One of my favorite things about going to the temple is taking family names and doing the work for my own ancestors. My mother is a convert to the church and we are newer converts on my father’s side. So needless to say, we have lots of family history work to do. And I love it! I have endless opportunities to take names to the temple.

My husband’s family is quite the opposite. Every line of his family joined the church from about the beginning of the restoration and he has professional genealogists working on finding his family tree. Many people in his situation would consider his work “done” and would be unable to find names to take to the temple. However, with these three tips for finding ordinances, I was able to find names for my husband on his family tree to take to the temple too.

Ordinances Ready

The easiest and simplest way to find family names to take to the temple is to go to This will require that you have set up an account and attached your family tree. Log in to your account and click on the Temple tab at the top. Then click on Ordinances Ready. This will take you to a page that will show you the different ordinances done at the temple.  All you have to do is click on the ordinance that you would like a name for.  The system will then search your family tree looking for ordinances that need to be done. When I did this on my husband’s account, whose family history work is “done,” the website was still able to find four names under each category! Then you just request the name, print it, and take it to the temple with you on your next trip. 

Recommended Tasks

Another way to find ordinances to take to the temple is to look on the homepage of once you’ve signed in.  On the right side of the homepage you’ll see a section called Recommended Tasks.  Click on the tab that says temple and you’ll see a list of family names that have green and yellow temples next to their name.  If you click on the green or yellow temple image, you will see the ordinance that has not been completed yet. You can click on View Details to see more and either request the name or if it’s yellow, see what other information is needed so that you can take their name to the temple. This is also a great place to start when doing family history work.

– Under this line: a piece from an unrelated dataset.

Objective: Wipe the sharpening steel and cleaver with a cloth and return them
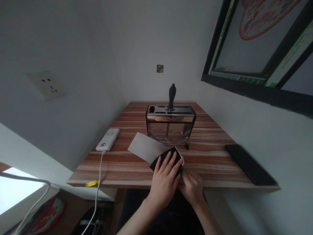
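Observation:
A broad, pale grey cleaver blade (146, 147) lies slantwise low over the table, its free end pointing away to the left. Across its near end is a dark cloth (158, 161) with a white edge. My left hand (166, 178) presses on that cloth, fingers spread over it and thumb out of sight. Close beside it, my right hand (192, 186) is closed at the cleaver's near end, where the handle is mostly hidden. Just behind the blade stands a clear-sided knife block (170, 130) with a metal top, and one black handle (172, 94) sticks up from it.
On the wood-grain table (127, 166), a white power bank (108, 139) with a white cable (99, 174) sits at left. A black phone-like slab (250, 164) lies at the right edge. Yellow tape (92, 183) marks the front edge. Walls close in the sides and back.

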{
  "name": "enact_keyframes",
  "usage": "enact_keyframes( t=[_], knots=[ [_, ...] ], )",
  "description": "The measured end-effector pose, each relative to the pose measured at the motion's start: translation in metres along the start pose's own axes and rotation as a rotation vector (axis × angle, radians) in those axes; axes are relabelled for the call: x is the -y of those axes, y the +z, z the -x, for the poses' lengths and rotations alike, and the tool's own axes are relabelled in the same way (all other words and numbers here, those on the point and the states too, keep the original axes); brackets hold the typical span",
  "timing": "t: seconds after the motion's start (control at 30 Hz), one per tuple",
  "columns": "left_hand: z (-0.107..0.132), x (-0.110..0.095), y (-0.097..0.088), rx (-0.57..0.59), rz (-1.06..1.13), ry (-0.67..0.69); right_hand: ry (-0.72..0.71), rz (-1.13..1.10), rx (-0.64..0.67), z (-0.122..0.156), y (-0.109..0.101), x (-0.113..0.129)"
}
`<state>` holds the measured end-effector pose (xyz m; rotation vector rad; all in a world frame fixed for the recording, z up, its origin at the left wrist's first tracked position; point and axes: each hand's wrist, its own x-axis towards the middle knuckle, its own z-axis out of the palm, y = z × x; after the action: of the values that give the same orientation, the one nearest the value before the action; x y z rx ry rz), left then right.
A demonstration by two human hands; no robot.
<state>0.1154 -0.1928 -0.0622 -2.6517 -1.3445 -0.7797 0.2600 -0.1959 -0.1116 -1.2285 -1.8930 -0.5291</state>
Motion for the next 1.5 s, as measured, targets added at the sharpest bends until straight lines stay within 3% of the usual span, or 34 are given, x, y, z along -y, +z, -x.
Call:
enact_keyframes(
  t=[0.27, 0.43, 0.8, 1.13, 1.37, 1.5],
  knots=[
    [0.001, 0.001, -0.003, 0.037, -0.02, 0.029, -0.023, 0.008, -0.018, -0.002, -0.002, 0.001],
    [0.001, 0.008, -0.006, 0.0, -0.064, -0.001, -0.017, 0.014, -0.02, -0.001, -0.002, 0.002],
    [-0.005, 0.059, -0.017, -0.176, -0.153, -0.24, -0.023, 0.014, -0.002, -0.002, -0.002, 0.003],
    [-0.009, 0.093, -0.024, -0.307, -0.137, -0.348, -0.027, -0.002, 0.002, -0.007, -0.006, 0.004],
    [-0.011, 0.107, -0.031, -0.31, -0.007, -0.408, -0.003, 0.011, 0.046, -0.008, -0.008, 0.005],
    [-0.011, 0.126, -0.034, -0.322, 0.265, -0.516, 0.022, 0.002, 0.077, -0.009, -0.008, 0.005]
  ],
)
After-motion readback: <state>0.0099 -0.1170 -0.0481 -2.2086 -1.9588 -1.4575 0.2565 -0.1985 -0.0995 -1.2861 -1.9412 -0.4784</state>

Searching Your Family Tree

The third and most difficult of the three is to search through your family tree for ordinances to be done. On the FamilySearch website, click on Family Tree and then Tree in the upper left hand corner. Here you will find your family tree. At this point you can click on the arrows and look through your family lines for green and yellow temples. As a side note, dark blue temples mean the work is in progress and gray means the work is completed. As you look through your lines, don’t forget to look through the children and see if there are any extended family members that need work done too.

With many of the temples in the United States opening to phase three soon, this would be a great time to take family names to the temple. Family history work is even more than helping our family that has already crossed the veil. As Wendy Watson Nelson said, “Family history work will bring miracles to your life and the lives of those you love.” 

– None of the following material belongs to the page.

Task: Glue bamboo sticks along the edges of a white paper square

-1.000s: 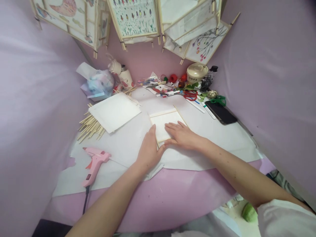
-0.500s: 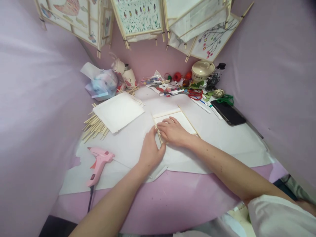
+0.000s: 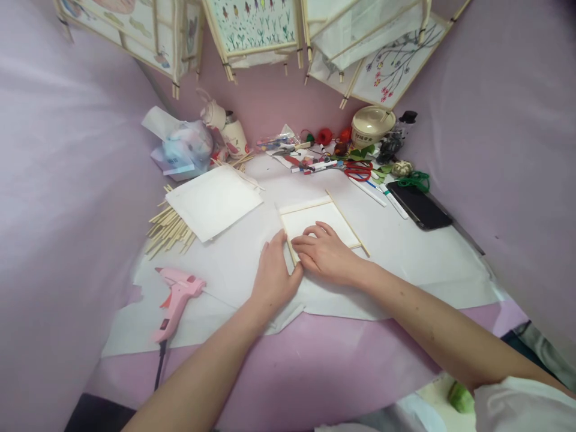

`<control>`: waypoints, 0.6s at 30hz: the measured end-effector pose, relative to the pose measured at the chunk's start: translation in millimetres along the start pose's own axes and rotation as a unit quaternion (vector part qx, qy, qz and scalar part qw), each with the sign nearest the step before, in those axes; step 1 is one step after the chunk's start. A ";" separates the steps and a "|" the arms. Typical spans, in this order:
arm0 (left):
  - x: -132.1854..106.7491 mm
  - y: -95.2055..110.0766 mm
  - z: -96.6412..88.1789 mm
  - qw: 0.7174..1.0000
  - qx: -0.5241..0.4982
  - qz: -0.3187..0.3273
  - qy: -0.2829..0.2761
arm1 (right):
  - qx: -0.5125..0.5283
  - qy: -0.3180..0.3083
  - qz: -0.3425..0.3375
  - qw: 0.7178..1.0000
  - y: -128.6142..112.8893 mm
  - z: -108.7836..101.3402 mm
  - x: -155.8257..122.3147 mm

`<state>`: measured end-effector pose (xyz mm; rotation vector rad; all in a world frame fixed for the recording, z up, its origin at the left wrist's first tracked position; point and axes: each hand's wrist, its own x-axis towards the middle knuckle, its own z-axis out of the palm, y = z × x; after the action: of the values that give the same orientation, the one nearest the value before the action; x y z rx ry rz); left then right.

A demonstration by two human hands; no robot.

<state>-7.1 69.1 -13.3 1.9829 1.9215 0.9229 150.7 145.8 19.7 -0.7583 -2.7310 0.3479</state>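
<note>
Corner nook walled in lilac cloth, with painted paper panels in stick frames (image 3: 254, 27) hanging overhead. Pink tabletop (image 3: 288, 372) carries a broad white paper sheet (image 3: 405, 276).

Work in hand, by the look of it: squaring and seating a small stick frame (image 3: 315, 215) around a white paper square, at the centre of the sheet, its sticks overrunning at the corners. Next move seems to call for keeping the near corner steady and the sticks aligned.

Left hand (image 3: 274, 279) is open, not clenched, its fingers against the frame's near-left corner and outer side. Right hand (image 3: 324, 255) lies flat and relaxed across the frame's near edge, fingers on the paper inside, grasping nothing.

To the left, a finished white panel (image 3: 211, 201) partly covers a loose pile of bamboo sticks (image 3: 168, 231). Pink hot glue gun (image 3: 175, 300) lies near the left hand. Beyond the frame: red-handled scissors (image 3: 357, 172), white marker pens (image 3: 369, 192), black phone (image 3: 418, 204).
</note>
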 end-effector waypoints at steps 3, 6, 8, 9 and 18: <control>0.3 0.1 -0.1 1.000 0.001 0.007 -0.005 | 0.011 0.004 -0.001 1.000 1.0 -2.0 -5.6; 0.4 0.3 -0.3 1.000 0.002 0.009 -0.012 | 0.018 0.002 -0.002 1.000 0.5 -3.9 -9.8; 0.1 0.0 -0.2 1.000 0.003 0.009 -0.014 | 0.023 0.004 0.000 1.000 0.0 -5.4 -11.9; -0.1 -0.2 -0.1 1.000 0.004 0.010 -0.013 | 0.027 0.002 -0.002 1.000 0.2 -6.4 -12.6; 0.4 6.6 -4.8 0.999 0.024 0.003 -0.040 | 0.088 0.010 0.081 0.993 34.0 -20.3 3.0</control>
<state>-4.6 67.5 -5.7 2.0218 1.9127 0.7918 170.8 178.8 28.9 -0.9287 -2.5830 0.6034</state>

Alexis Tanner is a mother of five, podcaster, and writer. She loves all things about summer, reading, family history work, taking her kids on adventures, and podcasting with her husband at the Parenting In Real Life Podcast. You can find Alexis on Instagram @alexistannerlane. 

1 comment

  • Haze

    Thanks so much for this easy-to-follow article.
    As a convert and probably the only member of my family I have much to do and had NO IDEA how to start.
    And my temple is now taking appointments! Yeah.
    I was sad because I had no family names ready and I don’t know where to start or how to get them ready. BUT I tried following your suggestions and, guess what, there are names ready for all ordinances. Thank goodness for the efforts of others.

    Now it is time for me to get to work!
    thanks again.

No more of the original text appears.